In addition to bcl6, CD10 expression was also positively correlated with the apoptotic index and the proliferation-associated protein Ki67 in the present study. There are several lines of evidence indicating a positive correlation of CD10 expression with proliferation and apoptosis in both normal and malignant B-cells. Indeed, (1) germinal center cells are characterized by high proliferation and have the propensity to undergo apoptosis and upregulate CD10 expression on apoptotic induction, whereas CD10 is absent on other subsets of mature B-cells that are not characterized by high apoptosis (47, 48, 51, 2) Burkitt's lymphoma cells that are characterized by high proliferation and apoptosis almost constantly express CD10 (4, 5, 10), and (3) CD10-positive B-acute lymphoblastic leukemia cells were cycling cells with elevated c-myc and propensity to apoptosis, whereas CD10-negative B-acute lymphoblastic leukemia cells had lower cycling capacities and c-myc levels and were resistant to apoptosis (50). Moreover, human postthymic and thymic T-cells express CD10 when undergoing apoptosis (49). To explain the relations between CD10 and apoptosis it was suggested that CD10 might degrade cytokines that reach the cell when apoptosis has already started (49). Because a variety of cytokines may play a protective role in B- and T-cell apoptosis, CD10 expression may potentiate the apoptotic ability of B and T cells, by inhibiting the protective signals. As suggested by Cutrona et al. (49), this could be consistent with the capacity of CD10 to hydrolyze a variety of active peptides, including growth and chemotactic factors. It is possible that CD10 participates in the process of selection in the germinal center and the thymus by increasing the threshold of cytokines required to prevent B and T-cell apoptosis, respectively.
The present findings that bcl6 and CD10 expression is positively correlated with the apoptotic index and that the bcl6+/CD10+ pattern is associated with increased apoptotic index may be related with the results of recent studies reporting that the expression of these proteins has favorable effects on the clinical outcome of diffuse large B-cell lymphomas (8, 9, 23, 31, 34, 59). Therefore, it could be hypothesized that diffuse large B-cell lymphomas expressing CD10 and bcl6 proteins may be more susceptible to apoptosis and, as a consequence, may be more sensitive to treatment.

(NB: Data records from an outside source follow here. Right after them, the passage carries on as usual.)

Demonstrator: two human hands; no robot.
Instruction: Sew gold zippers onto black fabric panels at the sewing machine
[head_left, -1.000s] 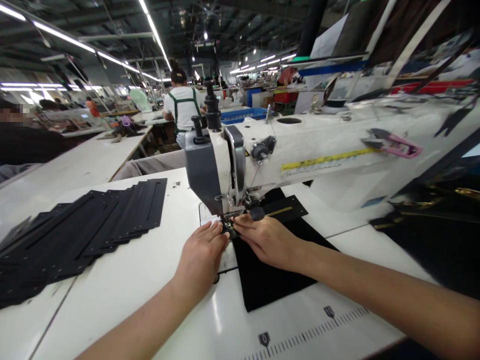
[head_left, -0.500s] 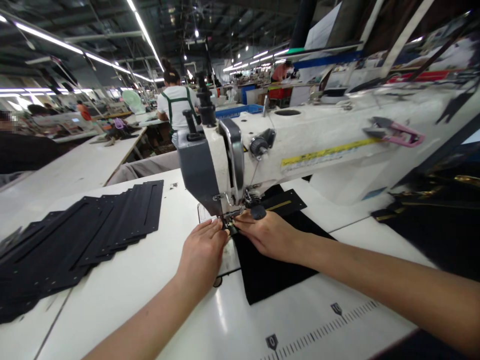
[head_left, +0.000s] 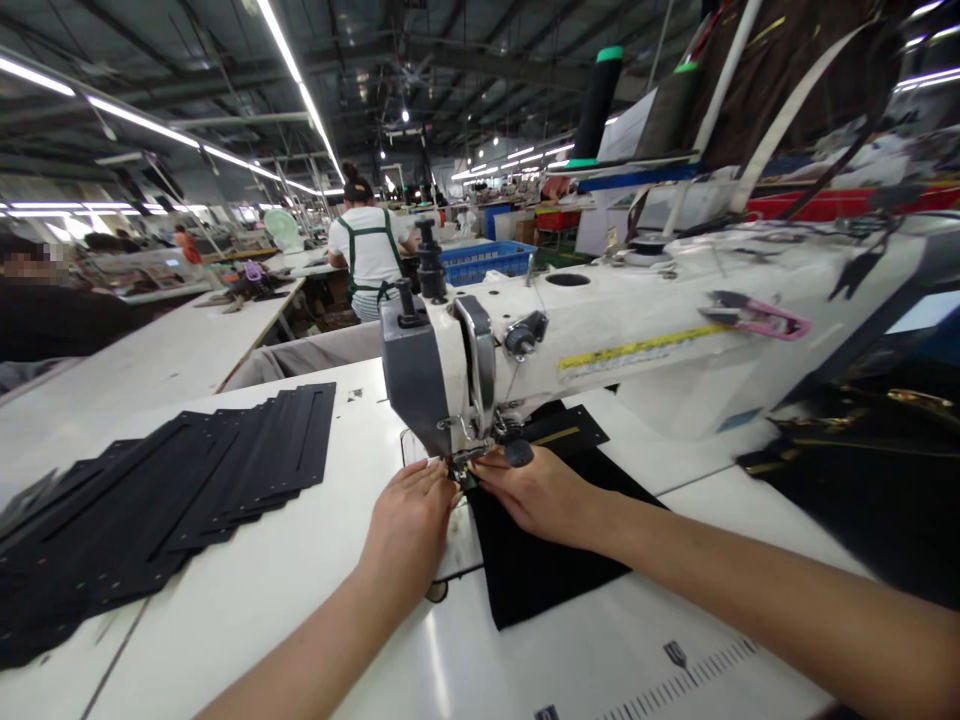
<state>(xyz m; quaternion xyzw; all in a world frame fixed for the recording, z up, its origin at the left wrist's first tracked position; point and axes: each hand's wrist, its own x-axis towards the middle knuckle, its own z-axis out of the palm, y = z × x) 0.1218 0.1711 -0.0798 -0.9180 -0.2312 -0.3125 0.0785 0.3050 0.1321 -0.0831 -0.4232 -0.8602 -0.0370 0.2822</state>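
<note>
A white sewing machine [head_left: 637, 300] with a dark grey head cover stands over a black fabric panel [head_left: 540, 580] on the table. My left hand [head_left: 411, 510] is closed just left of the needle area, its thumb and fingertips pinched at the panel's edge. From the other side, my right hand [head_left: 544, 490] lies over the panel, its fingers drawn together and gripping the fabric close to the presser foot. The needle and the exact seam are mostly hidden by fingers and machine parts. Behind the right hand, a black strip with a gold-coloured line [head_left: 562, 435] lies under the machine arm.
Overlapping black panels [head_left: 225, 460] with slots are fanned out at the left. Pink-handled thread snips [head_left: 757, 315] rest on the machine's front. Dark fabric with gold zips [head_left: 862, 470] is heaped at the right. A person in a white shirt [head_left: 371, 245] works beyond, near a blue crate [head_left: 487, 260].
The view has tilted up slightly, so machine and hands appear lower. Both hands keep almost the same place beside the presser foot, and the panel has barely shifted.
</note>
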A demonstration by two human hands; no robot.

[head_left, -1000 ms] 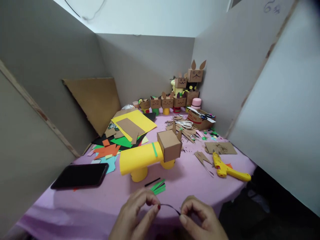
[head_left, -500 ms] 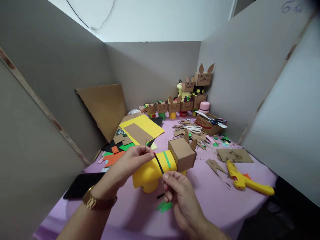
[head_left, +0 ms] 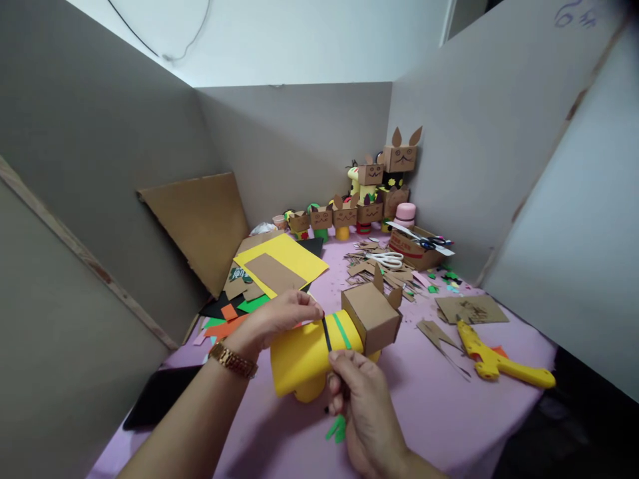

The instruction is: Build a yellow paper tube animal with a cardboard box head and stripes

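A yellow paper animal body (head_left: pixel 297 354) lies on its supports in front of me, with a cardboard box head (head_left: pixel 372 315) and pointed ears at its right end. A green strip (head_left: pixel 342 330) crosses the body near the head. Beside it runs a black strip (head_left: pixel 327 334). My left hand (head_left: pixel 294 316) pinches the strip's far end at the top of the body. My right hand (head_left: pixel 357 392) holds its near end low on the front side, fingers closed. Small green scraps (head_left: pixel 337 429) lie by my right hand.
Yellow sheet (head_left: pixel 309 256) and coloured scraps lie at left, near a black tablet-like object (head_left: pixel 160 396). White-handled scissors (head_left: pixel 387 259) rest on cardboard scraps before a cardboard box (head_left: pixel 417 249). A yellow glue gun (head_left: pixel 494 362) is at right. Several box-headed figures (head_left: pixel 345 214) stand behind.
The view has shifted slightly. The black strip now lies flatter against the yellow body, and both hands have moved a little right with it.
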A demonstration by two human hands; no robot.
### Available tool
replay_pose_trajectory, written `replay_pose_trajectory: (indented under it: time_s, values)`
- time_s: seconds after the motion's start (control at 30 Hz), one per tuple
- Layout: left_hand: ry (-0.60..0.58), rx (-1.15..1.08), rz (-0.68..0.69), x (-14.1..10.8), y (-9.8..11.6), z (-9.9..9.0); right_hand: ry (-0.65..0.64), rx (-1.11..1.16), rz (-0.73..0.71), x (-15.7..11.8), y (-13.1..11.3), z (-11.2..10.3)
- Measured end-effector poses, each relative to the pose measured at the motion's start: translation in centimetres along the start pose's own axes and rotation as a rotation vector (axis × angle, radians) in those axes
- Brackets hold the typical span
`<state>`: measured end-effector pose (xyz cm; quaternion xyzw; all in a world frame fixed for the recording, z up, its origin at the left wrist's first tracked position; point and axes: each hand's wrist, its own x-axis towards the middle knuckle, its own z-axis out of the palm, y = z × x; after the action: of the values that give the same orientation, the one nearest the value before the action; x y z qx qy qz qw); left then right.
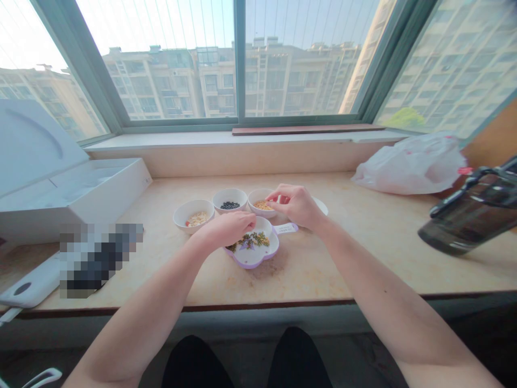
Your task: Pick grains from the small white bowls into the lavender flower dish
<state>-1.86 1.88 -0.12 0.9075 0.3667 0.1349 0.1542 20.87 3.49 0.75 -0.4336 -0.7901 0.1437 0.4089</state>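
A purple-rimmed white dish (249, 264) with a short handle holds green and yellow bits. My left hand (231, 229) is over its upper left part, fingers curled together; what they hold, if anything, is hidden. Behind the dish, my right hand (297, 203) reaches to the right-hand white bowl (258, 193) of yellow grains, its thumb and fingertips bent close together at the bowl's right side. Whether grains are between them is too small to tell. A middle bowl (230, 193) contains black beans, and a left bowl (188, 206) contains pale pieces with something red.
Partly behind my right hand lies a white plate (322, 206). An open white box (109, 188) and a white device (34, 280) are at the left. A plastic bag (410, 164) and a tilted dark pitcher (464, 215) occupy the right. Windows rise behind the counter (388, 258).
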Motion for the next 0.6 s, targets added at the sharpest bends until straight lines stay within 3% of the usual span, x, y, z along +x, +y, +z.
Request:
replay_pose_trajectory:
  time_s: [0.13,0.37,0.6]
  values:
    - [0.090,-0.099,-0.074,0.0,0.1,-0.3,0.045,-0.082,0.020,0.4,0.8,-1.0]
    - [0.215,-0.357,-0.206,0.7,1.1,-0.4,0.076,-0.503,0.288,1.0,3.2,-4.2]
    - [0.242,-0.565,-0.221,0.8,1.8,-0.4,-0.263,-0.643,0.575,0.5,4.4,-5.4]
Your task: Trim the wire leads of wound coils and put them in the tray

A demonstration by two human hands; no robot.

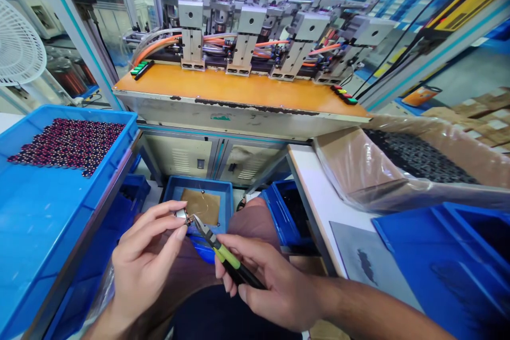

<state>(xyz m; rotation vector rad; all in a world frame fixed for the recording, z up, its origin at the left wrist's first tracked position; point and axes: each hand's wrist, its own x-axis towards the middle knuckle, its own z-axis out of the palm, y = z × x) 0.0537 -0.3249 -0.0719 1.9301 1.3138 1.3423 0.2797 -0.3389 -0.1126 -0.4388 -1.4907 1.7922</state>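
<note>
While my left grip point(145, 257) pinches a small silvery part point(181, 213) between thumb and fingertips, my right grip point(274, 282) is wrapped around the handles of a pair of nippers point(223, 254). Both grips are therefore occupied. From my right grip, the part lies ahead and to the left, in line with the tool: the nippers' long axis slants up and leftward from my palm, and their nose ends at the part's coppery right-hand end. Whether the tips touch it or stop just short, I cannot tell, nor whether the jaws are parted. The left grip is the nearer one, since the part sits in it; my fingers hide too much to read its long axis. Both are held up in front of a blue tray point(199, 181).
</note>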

In conclusion, the present study shows (1) that increased expression of the bcl6 and CD10 proteins is associated with increased apoptosis and proliferation in diffuse large B-cell lymphomas and (2) that high expression of bcl6 is associated with negative (null/low) bcl2 expression status. The association between increased bcl6 expression and enhanced apoptosis might be due, at least in part, to the null/low bcl2 expression because previous in vitro data showed that bcl6 overexpression induces apoptosis accompanied by bcl2 and bcl-xl downregulation. Moreover, the positive correlation of both bcl6 and CD10 expression with apoptosis and the association of the bcl6+/CD10+ pattern with increased apoptosis may be related to recent results showing that the expression of these proteins has favorable effects on the clinical outcome of diffuse large B-cell lymphomas. Therefore, it could be hypothesized that diffuse large B-cell lymphoma cells expressing CD10 and bcl6 proteins may be more susceptible to apoptosis and, as a consequence, may be more sensitive to treatment.
References
Lundberg AS, Weinberg RA . Control of the cell-cycle and apoptosis. Eur J Cancer 1999; 35: 1886–94.
Sherr CJ . The Pezcoller lecture: cancer cell cycles revisited. Cancer Res 2000; 60: 3689–95.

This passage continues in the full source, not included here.